Über Kino reden – Filme zeigen
Auch eine zweite Institution, die sich um den deutschen Film im Ausland kümmert, hat ihren Hauptsitz in München: "German Films". Als eine Art Auslandsvertretung der deutschen Filmbranche kannte man "German Films" früher auch als "Export-Union des Deutschen Films". Trotz des Namenswechsels ist das Ziel gleich geblieben: Den Verkauf deutscher Kinoproduktionen im Ausland anzukurbeln. Dafür ist die Organisation auf allen großen Festivals vertreten, Lobbyarbeit gehört zum Job.
Und natürlich die konsequente Präsenz überall dort, wo ein Potential vorhanden ist, deutsche Filme tatsächlich im Ausland zu vermarkten und ins Kino zu bringen. Hier geht es nicht wie beim Goethe-Institut um subventionierte Kultur, sondern um den Filmmarkt. Trotzdem sind die Schnittmengen groß. Künstlerisch anspruchsvolle deutsche Filme sind als Markenprodukt "Made in Germany" genau das, was Festivals und Kinoverleiher im Ausland schätzen. "German Films" operiert als Marketing-Organisation überall dort, wo sich die Filmbranche trifft – vor allem bei allen großen Festivals. Nicht zuletzt organisiert der Dachverband für die internationale Verbreitung deutscher Filme die Vorauswahl für die deutschen Oscar-Einreichungen und unterstützt die Kampagne für den deutschen Beitrag in Los Angeles.

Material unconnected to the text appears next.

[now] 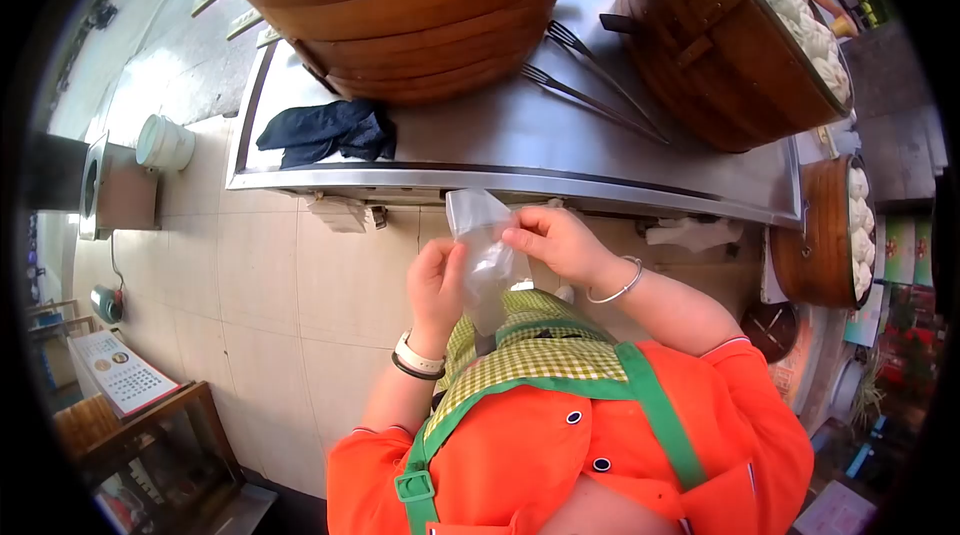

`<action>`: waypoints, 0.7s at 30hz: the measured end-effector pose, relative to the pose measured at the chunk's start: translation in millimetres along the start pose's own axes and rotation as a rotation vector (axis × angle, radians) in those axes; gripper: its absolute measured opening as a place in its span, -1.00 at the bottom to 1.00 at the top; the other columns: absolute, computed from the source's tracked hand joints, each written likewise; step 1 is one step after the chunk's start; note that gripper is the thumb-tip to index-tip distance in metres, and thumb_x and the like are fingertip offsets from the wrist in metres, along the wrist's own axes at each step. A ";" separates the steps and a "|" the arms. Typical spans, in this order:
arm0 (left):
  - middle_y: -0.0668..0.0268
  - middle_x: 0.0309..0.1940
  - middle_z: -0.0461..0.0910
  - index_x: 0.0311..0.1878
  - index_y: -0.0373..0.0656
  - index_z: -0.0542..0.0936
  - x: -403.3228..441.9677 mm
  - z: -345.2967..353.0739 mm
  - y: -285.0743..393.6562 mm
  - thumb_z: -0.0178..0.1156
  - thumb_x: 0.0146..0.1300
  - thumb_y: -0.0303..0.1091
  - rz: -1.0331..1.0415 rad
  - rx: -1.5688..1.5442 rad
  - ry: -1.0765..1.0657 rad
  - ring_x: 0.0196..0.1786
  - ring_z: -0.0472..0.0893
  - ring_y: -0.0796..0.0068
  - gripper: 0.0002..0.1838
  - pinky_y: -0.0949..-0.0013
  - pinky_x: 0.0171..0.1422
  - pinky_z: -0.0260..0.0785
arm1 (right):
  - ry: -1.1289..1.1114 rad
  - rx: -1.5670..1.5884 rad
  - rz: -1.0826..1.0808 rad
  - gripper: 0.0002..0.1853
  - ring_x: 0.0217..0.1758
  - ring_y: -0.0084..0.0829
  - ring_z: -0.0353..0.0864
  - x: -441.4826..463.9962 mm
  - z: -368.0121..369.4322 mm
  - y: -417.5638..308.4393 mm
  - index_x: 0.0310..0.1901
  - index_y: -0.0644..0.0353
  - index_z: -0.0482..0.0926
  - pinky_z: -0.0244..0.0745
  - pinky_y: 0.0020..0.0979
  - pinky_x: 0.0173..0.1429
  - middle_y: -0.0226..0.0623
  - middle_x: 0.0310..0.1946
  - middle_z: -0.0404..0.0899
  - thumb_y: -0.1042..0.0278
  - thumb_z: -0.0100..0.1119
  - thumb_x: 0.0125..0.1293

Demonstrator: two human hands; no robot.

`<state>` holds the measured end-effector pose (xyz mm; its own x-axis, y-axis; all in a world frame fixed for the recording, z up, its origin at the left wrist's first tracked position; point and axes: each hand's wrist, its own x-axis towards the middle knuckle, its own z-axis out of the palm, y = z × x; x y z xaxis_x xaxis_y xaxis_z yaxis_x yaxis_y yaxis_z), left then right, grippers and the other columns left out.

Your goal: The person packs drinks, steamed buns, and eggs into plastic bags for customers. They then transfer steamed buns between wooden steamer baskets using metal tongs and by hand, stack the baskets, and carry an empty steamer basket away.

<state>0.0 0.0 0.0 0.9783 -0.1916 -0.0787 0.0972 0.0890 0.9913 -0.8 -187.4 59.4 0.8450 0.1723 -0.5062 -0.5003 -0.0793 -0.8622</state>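
Plastic bag (487,260) | left hand (435,285), right hand (563,241) pinching it | table edge (420,178) beyond | floor (255,280) leftward

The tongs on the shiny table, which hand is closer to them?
Right. The right hand is below and slightly left of the tongs in the picture. The left hand is lower and farther left, so farther away.

We hold both arms bent before our chest, forearms converging. Our left hand (437,280) is closed in a pinch, its fingers curled and thumb pointing forward; the left forearm (396,400) runs almost straight ahead. Our right hand (560,238), slightly farther forward, pinches between thumb and index finger; the right forearm (675,305) slants inward. Our hands are near each other, not touching.
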 end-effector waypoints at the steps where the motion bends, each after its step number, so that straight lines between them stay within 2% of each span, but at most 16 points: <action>1: 0.42 -0.56 0.44 -0.36 -0.25 0.49 5.1 -6.6 -4.5 0.10 0.26 -0.43 0.027 0.077 -0.015 -0.49 0.34 0.66 -0.89 0.59 -0.38 0.21 | 0.050 0.006 -0.041 -0.65 -0.18 -0.48 0.51 1.5 10.1 0.0 -0.12 0.29 0.53 0.42 -0.45 -0.05 -0.25 -0.22 0.55 0.19 0.22 0.18; 2: 0.44 -0.57 0.41 -0.37 -0.25 0.48 14.9 -13.5 -8.8 0.09 0.26 -0.44 0.074 0.148 -0.042 -0.50 0.30 0.69 -0.89 0.58 -0.40 0.20 | 0.262 -0.153 -0.128 -0.70 -0.21 -0.64 0.44 12.5 17.1 20.0 -0.08 0.29 0.48 0.39 -0.55 -0.09 -0.40 -0.25 0.51 0.34 0.20 0.19; 3: 0.46 -0.57 0.40 -0.39 -0.26 0.46 -13.0 67.4 8.8 0.09 0.25 -0.46 0.080 0.162 -0.063 -0.50 0.29 0.70 -0.89 0.59 -0.40 0.19 | 0.439 -0.164 -0.311 -0.68 -0.23 -0.62 0.41 -53.7 -43.3 29.8 -0.09 0.28 0.47 0.39 -0.55 -0.13 -0.40 -0.24 0.46 0.32 0.23 0.16; 4: 0.47 -0.56 0.38 -0.40 -0.26 0.45 -8.4 66.8 10.6 0.09 0.25 -0.48 0.092 0.206 -0.086 -0.49 0.28 0.72 -0.89 0.60 -0.40 0.18 | 0.602 -0.130 -0.411 -0.67 -0.24 -0.60 0.41 -55.4 -42.8 40.7 -0.08 0.26 0.46 0.38 -0.55 -0.15 -0.40 -0.24 0.44 0.31 0.24 0.16; 5: 0.47 -0.54 0.37 -0.42 -0.25 0.43 -11.4 108.8 19.5 0.09 0.24 -0.50 0.078 0.082 -0.107 -0.47 0.28 0.73 -0.88 0.62 -0.39 0.17 | 0.800 -0.208 -0.472 -0.66 -0.25 -0.58 0.40 -84.3 -71.4 39.3 -0.08 0.25 0.46 0.37 -0.55 -0.17 -0.39 -0.25 0.42 0.29 0.25 0.15; 7: 0.45 -0.53 0.38 -0.42 -0.25 0.43 -4.3 140.5 6.2 0.06 0.25 -0.51 0.196 0.103 -0.203 -0.46 0.29 0.71 -0.88 0.61 -0.38 0.18 | 0.654 -0.222 -0.494 -0.69 -0.27 -0.54 0.43 -106.1 -102.0 53.7 -0.14 0.25 0.49 0.37 -0.53 -0.19 -0.35 -0.29 0.44 0.26 0.25 0.16; 9: 0.48 -0.51 0.39 -0.41 -0.23 0.43 -19.6 190.8 1.6 0.06 0.29 -0.41 0.244 0.187 -0.348 -0.46 0.29 0.74 -0.84 0.63 -0.38 0.19 | 0.507 -0.335 -0.337 -0.70 -0.28 -0.34 0.47 -144.4 -130.0 66.8 -0.28 0.26 0.52 0.40 -0.41 -0.15 -0.24 -0.36 0.48 0.15 0.20 0.18; 10: 0.49 -0.52 0.38 -0.40 -0.23 0.43 -21.7 214.0 4.1 0.07 0.29 -0.40 0.239 0.176 -0.411 -0.47 0.29 0.74 -0.84 0.63 -0.39 0.17 | 0.550 -0.265 -0.425 -0.72 -0.29 -0.45 0.48 -147.0 -142.9 83.1 -0.29 0.29 0.56 0.39 -0.46 -0.17 -0.29 -0.38 0.53 0.19 0.17 0.21; 11: 0.49 -0.53 0.38 -0.40 -0.23 0.43 -35.0 239.9 11.9 0.07 0.29 -0.39 0.206 0.152 -0.460 -0.47 0.29 0.74 -0.84 0.63 -0.40 0.16 | 0.577 -0.256 -0.424 -0.72 -0.29 -0.45 0.48 -163.9 -153.5 94.2 -0.29 0.29 0.56 0.39 -0.46 -0.17 -0.29 -0.38 0.53 0.19 0.17 0.21; 13: 0.51 -0.60 0.36 -0.42 -0.23 0.46 -35.1 274.9 11.2 0.09 0.29 -0.36 0.285 0.271 -0.516 -0.51 0.28 0.73 -0.82 0.60 -0.44 0.17 | 0.579 0.361 -0.414 -0.74 -0.27 -0.61 0.47 -176.8 -182.8 105.1 -0.25 0.32 0.57 0.37 -0.52 -0.18 -0.34 -0.34 0.57 0.24 0.16 0.23; 14: 0.49 -0.62 0.37 -0.42 -0.23 0.47 -40.9 292.4 10.8 0.10 0.28 -0.36 0.233 0.237 -0.530 -0.53 0.28 0.72 -0.82 0.58 -0.45 0.17 | 0.623 0.417 -0.418 -0.81 -0.29 -0.69 0.46 -199.4 -194.8 102.2 -0.30 0.31 0.56 0.37 -0.60 -0.19 -0.45 -0.38 0.56 0.33 0.15 0.25; 16: 0.47 -0.63 0.38 -0.42 -0.23 0.48 -39.3 319.6 12.9 0.11 0.26 -0.35 0.206 0.222 -0.559 -0.54 0.29 0.71 -0.82 0.57 -0.47 0.18 | 0.669 0.354 -0.431 -0.81 -0.32 -0.70 0.44 -222.3 -214.6 100.9 -0.33 0.31 0.56 0.36 -0.61 -0.21 -0.46 -0.41 0.55 0.33 0.15 0.25; 17: 0.44 -0.64 0.40 -0.41 -0.24 0.49 -38.3 335.7 18.2 0.13 0.24 -0.36 0.260 0.310 -0.618 -0.56 0.30 0.69 -0.84 0.55 -0.47 0.19 | 0.698 0.286 -0.423 -0.81 -0.34 -0.71 0.42 -232.4 -223.9 99.8 -0.37 0.30 0.56 0.34 -0.62 -0.24 -0.47 -0.44 0.54 0.32 0.15 0.25; 18: 0.41 -0.64 0.42 -0.39 -0.24 0.49 -33.9 349.7 23.5 0.16 0.22 -0.37 0.320 0.405 -0.673 -0.57 0.31 0.67 -0.86 0.54 -0.48 0.20 | 0.737 0.298 -0.504 -0.79 -0.43 -0.73 0.36 -233.2 -231.5 101.5 -0.42 0.28 0.56 0.29 -0.63 -0.35 -0.51 -0.52 0.47 0.30 0.15 0.26; 19: 0.37 -0.61 0.44 -0.37 -0.24 0.49 -27.4 362.7 23.5 0.18 0.17 -0.42 0.349 0.459 -0.711 -0.57 0.34 0.63 -0.90 0.52 -0.47 0.23 | 0.743 0.303 -0.517 -0.79 -0.43 -0.73 0.36 -236.7 -242.6 102.6 -0.42 0.28 0.56 0.29 -0.63 -0.35 -0.51 -0.52 0.47 0.30 0.15 0.26; 21: 0.32 -0.52 0.49 -0.35 -0.25 0.50 -24.1 391.3 36.9 0.19 0.15 -0.44 0.400 0.483 -0.675 -0.55 0.37 0.59 -0.90 0.51 -0.46 0.24 | 0.905 0.145 -0.378 -0.77 -0.47 -0.72 0.35 -250.3 -268.8 97.0 -0.42 0.29 0.56 0.29 -0.60 -0.41 -0.51 -0.57 0.44 0.28 0.14 0.26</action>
<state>-91.6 -374.5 79.9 0.5935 -0.7777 0.2073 -0.4611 -0.1174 0.8796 -210.0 -502.1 97.3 0.7490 -0.6584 -0.0736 -0.1351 -0.0430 -0.9899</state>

"Nouvelle Vague Allemande" und Oscar-Ehren
Nicht immer waren die Voraussetzungen für diese Arbeit so gut wie heute. In Frankreich spricht man von einer Nouvelle Vague Allemande, wenn man über die jungen Filmemacher aus Deutschland berichtet, einheimische Produktionen feiern Erfolge bei der Berlinale und auch bei den Oscars war Deutschland in letzter Zeit höchst erfolgreich. "Das weisse Band" ist nur das jüngste Beispiel dieser Erfolgsstory. Ein weiteres Zeichen der neuen Popularität: Auch deutsche Schauspieler tauchen immer häufiger in internationalen Produktionen auf.

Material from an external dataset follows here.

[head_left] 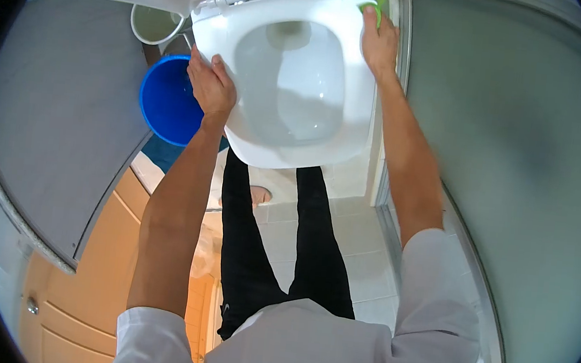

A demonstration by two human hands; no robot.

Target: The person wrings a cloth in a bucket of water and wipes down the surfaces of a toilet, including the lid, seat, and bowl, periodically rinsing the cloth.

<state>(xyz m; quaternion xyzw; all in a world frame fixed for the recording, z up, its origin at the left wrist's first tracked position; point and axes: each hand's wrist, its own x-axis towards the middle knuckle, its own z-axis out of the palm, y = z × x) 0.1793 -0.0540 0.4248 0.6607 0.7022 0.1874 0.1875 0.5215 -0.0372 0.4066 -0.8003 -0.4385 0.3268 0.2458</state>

Mariette Rissenbeek ist bei "German Films" für die Festival-Arbeit und PR zuständig. Den Aufwärtstrend könne man schon seit einigen Jahren erkennen: "Wir hatten das Gefühl, dass 'Good Bye, Lenin' international ein Türöffner war. Auf einmal haben ausländische Verleiher gesehen, dass deutsche Filme auch Geld an der Kinokasse machen und unterhaltsam sein können." Und so gibt es mittlerweile viele Erfolgsgeschichten von deutschen Filmen, die auch im Ausland an den Kinokassen reüssieren.